“ ... but when the completion of time came, God sent his Son, born of a woman, born a subject of the Law, to redeem the subjects of the Law, so that we could receive adoption as sons. As you are sons, God has sent into our hearts the Spirit of his Son crying ‘Abba, Father’” (Galatians: 4: 6-7).
The Church ends its celebration of the Octave of Christmas by giving thanks for the great act of faith of Mary in becoming the Mother of God. This feast also commemorates the naming of Jesus, as the Gospel of the day recalls, “ ... they gave him the name Jesus, the name the angel had given him before his conception.” (Luke 2: 21).
Since the beginning the Church has recognised the importance of Mary as Mother of God.

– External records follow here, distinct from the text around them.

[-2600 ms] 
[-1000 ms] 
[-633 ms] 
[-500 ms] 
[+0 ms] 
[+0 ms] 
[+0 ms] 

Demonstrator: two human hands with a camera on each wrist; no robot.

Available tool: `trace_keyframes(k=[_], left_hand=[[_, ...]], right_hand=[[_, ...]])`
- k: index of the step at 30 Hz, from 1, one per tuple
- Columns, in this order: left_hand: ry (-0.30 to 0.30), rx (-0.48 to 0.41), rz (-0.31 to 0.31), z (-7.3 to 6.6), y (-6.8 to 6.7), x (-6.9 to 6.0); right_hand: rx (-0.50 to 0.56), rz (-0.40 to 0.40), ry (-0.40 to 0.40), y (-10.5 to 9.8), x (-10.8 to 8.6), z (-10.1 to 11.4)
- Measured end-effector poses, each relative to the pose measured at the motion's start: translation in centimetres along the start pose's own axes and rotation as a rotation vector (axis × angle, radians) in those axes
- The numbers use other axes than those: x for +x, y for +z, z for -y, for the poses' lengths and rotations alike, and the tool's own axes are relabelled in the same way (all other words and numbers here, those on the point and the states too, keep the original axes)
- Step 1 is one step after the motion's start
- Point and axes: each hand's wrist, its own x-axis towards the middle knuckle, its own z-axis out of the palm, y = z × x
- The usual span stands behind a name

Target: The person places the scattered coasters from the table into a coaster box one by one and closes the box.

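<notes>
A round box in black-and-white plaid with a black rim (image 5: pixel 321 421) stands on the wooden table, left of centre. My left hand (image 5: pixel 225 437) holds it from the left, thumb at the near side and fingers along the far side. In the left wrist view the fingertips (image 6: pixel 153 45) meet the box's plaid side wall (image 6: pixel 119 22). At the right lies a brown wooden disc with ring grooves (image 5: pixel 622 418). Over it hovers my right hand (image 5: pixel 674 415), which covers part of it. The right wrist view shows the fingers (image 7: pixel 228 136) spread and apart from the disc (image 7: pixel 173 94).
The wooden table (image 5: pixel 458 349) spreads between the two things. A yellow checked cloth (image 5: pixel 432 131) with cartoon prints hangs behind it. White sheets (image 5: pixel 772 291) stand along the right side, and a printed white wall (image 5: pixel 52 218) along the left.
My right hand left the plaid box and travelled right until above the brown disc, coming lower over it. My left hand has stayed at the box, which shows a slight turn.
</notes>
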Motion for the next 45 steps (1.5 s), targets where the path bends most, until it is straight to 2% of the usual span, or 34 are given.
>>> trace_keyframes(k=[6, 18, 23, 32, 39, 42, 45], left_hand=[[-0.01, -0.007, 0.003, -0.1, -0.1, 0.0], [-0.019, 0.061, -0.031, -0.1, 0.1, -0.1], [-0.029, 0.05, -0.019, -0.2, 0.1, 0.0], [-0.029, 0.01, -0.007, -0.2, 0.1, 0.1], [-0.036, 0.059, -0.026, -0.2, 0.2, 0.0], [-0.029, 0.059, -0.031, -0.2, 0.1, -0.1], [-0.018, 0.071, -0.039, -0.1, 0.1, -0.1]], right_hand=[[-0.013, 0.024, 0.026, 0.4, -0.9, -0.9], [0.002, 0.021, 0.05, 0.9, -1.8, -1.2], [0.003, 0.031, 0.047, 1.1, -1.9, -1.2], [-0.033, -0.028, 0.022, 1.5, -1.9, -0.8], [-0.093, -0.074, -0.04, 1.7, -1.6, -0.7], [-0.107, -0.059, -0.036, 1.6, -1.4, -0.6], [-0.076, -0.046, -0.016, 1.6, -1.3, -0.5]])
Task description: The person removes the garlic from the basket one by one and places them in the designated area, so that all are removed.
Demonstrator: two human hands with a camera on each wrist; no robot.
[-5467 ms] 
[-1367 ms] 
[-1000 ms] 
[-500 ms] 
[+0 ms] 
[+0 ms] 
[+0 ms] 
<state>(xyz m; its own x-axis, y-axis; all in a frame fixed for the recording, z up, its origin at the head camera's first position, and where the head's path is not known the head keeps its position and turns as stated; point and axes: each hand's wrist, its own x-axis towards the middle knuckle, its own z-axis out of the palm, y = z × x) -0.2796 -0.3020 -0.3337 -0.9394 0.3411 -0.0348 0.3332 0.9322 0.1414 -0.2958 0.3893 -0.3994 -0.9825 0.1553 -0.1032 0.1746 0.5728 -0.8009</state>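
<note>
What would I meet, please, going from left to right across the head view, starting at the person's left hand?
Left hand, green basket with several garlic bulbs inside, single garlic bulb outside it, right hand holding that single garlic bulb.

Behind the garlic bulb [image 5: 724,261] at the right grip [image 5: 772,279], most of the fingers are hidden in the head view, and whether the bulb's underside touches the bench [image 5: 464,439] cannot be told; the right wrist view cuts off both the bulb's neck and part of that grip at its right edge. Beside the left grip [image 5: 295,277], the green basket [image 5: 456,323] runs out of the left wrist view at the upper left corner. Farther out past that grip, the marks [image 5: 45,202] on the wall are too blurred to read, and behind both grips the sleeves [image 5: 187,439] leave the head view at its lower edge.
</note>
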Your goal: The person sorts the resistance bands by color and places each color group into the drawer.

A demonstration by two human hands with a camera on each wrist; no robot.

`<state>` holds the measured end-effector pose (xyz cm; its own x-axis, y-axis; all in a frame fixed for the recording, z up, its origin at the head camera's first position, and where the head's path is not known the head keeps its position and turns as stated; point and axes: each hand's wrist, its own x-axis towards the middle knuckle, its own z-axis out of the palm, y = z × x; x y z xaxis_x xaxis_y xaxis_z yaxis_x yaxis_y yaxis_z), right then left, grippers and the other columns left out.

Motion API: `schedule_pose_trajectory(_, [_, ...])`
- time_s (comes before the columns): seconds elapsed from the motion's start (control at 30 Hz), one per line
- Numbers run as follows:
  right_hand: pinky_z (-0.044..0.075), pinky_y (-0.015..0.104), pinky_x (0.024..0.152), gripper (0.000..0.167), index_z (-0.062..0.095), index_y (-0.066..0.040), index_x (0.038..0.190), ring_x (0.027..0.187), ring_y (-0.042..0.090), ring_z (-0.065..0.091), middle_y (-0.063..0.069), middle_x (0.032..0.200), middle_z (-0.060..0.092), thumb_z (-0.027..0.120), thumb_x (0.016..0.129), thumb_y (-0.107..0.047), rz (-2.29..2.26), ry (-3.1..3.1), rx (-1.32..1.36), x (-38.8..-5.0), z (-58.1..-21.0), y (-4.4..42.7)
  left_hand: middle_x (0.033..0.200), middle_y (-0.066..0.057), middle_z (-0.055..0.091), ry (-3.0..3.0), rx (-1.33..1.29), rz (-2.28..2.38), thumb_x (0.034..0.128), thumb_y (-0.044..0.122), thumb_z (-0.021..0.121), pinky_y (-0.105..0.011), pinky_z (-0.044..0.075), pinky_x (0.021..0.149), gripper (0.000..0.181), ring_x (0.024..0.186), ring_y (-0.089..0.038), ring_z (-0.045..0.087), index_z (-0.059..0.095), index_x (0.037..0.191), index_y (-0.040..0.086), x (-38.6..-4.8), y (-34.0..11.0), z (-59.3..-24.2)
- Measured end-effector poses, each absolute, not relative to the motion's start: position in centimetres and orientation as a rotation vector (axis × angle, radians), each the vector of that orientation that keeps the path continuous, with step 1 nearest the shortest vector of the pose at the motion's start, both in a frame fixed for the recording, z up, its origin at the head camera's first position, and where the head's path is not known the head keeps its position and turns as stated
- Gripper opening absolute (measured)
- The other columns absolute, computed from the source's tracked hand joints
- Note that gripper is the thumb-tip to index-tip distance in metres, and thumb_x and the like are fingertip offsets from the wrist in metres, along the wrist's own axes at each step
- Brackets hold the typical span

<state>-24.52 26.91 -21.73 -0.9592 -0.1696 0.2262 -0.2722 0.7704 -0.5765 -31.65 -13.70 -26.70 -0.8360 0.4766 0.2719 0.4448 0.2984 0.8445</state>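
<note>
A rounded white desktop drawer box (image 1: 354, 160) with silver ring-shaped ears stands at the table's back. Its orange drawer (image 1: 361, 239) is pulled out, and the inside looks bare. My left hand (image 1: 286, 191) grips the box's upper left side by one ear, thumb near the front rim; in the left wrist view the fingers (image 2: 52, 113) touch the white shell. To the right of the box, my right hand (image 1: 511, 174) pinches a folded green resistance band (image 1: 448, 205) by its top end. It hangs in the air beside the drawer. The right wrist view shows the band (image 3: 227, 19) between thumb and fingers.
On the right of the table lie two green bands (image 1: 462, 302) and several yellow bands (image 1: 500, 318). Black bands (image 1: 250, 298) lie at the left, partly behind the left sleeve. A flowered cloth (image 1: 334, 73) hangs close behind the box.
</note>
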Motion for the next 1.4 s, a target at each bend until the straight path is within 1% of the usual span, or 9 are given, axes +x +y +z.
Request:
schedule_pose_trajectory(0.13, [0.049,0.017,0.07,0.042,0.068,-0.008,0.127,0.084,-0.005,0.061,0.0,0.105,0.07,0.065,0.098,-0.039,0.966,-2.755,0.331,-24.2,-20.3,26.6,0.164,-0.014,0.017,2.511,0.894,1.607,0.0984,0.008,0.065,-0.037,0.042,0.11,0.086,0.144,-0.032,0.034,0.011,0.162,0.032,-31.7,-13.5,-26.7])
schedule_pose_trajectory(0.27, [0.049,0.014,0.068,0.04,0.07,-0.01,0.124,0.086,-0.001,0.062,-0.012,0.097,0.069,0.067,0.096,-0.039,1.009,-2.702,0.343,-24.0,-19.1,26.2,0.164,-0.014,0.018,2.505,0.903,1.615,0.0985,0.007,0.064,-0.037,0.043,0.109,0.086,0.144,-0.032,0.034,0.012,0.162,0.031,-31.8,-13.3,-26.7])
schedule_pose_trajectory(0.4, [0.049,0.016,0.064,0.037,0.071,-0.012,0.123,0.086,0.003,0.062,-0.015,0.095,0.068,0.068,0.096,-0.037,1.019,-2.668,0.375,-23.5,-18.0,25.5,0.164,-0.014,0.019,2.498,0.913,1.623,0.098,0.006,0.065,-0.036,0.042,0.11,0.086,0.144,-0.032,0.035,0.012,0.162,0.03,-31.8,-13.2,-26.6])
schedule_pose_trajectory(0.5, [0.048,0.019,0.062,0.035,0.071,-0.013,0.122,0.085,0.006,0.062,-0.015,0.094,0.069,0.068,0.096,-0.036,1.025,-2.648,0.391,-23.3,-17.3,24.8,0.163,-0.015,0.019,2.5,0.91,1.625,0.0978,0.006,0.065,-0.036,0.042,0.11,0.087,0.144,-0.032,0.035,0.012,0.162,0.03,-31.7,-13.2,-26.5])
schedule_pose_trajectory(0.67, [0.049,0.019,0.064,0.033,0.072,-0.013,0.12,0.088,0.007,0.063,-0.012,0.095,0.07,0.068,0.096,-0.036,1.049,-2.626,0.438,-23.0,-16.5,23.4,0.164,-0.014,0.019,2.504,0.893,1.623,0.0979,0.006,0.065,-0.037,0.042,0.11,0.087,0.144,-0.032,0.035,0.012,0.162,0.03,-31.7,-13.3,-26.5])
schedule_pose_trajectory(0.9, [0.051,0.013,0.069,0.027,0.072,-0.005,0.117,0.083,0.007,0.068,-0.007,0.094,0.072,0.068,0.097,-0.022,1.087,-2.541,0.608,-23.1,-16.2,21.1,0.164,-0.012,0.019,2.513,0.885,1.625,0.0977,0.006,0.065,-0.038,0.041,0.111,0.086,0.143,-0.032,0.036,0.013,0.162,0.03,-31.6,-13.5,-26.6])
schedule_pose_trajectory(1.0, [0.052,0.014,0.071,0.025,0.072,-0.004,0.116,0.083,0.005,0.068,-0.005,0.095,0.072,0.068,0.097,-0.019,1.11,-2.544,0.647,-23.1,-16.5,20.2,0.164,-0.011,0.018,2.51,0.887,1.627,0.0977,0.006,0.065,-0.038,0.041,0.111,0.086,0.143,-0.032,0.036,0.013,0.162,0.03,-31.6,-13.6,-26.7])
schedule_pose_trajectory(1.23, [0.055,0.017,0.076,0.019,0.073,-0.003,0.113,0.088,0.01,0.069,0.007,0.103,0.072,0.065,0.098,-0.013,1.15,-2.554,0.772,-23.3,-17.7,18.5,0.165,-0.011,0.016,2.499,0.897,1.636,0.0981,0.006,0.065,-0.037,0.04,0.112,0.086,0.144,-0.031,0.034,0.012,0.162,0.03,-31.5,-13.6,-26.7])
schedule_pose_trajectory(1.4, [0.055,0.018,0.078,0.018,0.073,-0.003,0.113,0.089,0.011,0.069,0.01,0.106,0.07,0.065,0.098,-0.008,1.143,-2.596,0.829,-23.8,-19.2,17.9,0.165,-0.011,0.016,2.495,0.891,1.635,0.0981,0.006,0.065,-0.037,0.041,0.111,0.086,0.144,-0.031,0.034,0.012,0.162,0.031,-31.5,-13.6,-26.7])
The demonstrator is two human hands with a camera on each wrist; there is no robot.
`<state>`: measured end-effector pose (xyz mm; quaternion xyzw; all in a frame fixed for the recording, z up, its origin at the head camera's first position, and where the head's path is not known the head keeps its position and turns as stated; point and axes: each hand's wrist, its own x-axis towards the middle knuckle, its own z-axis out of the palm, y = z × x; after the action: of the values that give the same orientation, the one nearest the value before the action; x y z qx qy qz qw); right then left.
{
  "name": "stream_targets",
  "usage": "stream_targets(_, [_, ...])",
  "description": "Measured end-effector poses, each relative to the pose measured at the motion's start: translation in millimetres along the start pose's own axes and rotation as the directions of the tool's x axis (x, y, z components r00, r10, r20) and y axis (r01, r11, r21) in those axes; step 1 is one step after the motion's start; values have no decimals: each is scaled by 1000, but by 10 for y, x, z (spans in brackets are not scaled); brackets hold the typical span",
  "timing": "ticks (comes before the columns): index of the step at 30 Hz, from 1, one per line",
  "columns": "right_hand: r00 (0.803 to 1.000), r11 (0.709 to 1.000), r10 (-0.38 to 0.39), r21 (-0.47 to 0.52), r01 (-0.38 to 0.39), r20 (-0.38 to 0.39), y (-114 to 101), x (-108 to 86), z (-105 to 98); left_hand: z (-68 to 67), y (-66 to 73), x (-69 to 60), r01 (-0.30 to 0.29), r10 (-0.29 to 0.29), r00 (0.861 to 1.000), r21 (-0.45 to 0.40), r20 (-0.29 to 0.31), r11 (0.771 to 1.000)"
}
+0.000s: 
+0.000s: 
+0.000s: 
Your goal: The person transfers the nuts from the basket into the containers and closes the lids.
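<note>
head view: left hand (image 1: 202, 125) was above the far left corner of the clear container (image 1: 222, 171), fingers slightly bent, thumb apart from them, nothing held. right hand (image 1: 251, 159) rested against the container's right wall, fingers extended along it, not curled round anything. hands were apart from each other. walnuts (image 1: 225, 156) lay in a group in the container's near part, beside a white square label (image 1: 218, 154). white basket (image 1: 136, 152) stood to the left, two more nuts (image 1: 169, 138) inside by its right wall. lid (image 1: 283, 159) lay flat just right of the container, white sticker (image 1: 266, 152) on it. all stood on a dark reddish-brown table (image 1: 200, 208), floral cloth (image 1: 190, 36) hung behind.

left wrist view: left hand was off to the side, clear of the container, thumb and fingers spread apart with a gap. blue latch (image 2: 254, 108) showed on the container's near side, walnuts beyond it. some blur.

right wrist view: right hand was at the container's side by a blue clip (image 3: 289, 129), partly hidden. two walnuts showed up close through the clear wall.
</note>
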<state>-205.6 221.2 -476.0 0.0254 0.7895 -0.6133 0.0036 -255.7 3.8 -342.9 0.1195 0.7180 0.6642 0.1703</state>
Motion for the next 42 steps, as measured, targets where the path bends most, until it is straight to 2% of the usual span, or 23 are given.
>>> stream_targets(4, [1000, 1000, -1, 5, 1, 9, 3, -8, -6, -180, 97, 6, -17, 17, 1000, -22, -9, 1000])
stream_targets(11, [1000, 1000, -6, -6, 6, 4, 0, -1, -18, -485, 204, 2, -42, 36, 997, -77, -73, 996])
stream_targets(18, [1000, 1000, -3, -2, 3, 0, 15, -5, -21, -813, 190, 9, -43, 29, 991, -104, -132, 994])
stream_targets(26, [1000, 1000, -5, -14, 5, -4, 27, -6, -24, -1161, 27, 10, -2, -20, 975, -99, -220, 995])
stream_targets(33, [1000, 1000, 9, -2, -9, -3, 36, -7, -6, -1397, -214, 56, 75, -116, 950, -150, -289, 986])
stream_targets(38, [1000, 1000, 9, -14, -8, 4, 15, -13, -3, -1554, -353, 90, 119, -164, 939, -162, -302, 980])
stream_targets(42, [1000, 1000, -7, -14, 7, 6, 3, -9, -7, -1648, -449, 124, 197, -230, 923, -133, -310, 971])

In one of the early councils of the church held at Ephesus, now in western Turkey, in 431, the church first formally defined the title of Mary as the ‘Theotokos’ or ‘God-bearer’. The union of Mary with her Son in the work of salvation lasted from the moment of Jesus’ conception through the power of the Holy Spirit through to Christ’s death on Calvary when Jesus gave Mary to the Church as its mother.
The Church is often referred to as the ‘mystical body of Christ’ – “Mary’s role in the Church is inseparable from her union with Christ and flows directly from it.” (Catechism 964). As, through our baptism, we are all members of the Church, Mary is in a very real way our mother also interceding for us before her Son.
“Loving Mother of the Redeemer, gate of heaven, star of the sea, assist your people who have fallen yet strive to rise again. To the wonderment of nature you bore your Creator, yet remained a virgin as before. You who received Gabriel’s joyful greeting, have pity on us poor sinners.”